#opnfv-release log

15:00:45 <dmcbride> #startmeeting OPNFV Colorado Release daily
15:00:45 <collabot> Meeting started Thu Sep 15 15:00:45 2016 UTC.  The chair is dmcbride. Information about MeetBot at http://wiki.debian.org/MeetBot.
15:00:45 <collabot> Useful Commands: #action #agreed #help #info #idea #link #topic.
15:00:45 <collabot> The meeting name has been set to 'opnfv_colorado_release_daily'
15:00:50 <dmcbride> #topic roll call
15:00:53 <ulik> #info Uli Kleber
15:00:57 <dmcbride> #info David McBride
15:01:10 <dali`> #info Dan Lilliehorn (ARMBand/Enea)
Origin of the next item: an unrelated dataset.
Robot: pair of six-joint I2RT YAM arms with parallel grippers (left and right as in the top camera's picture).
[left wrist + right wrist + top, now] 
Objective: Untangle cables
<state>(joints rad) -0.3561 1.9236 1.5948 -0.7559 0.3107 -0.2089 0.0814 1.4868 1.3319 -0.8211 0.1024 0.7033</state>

15:01:34 <bryan_att> #info Bryan Sullivan
15:02:55 <jmorgan1> #info Jack Morgan (Pharos)
15:03:15 <dmcbride> can someone post the link for yardstick?
15:04:40 <dmcbride> nevermind, I have it
15:05:19 <dmcbride> #topic functest and yardstick
15:05:46 <dmcbride> do we have anyone from the test team available?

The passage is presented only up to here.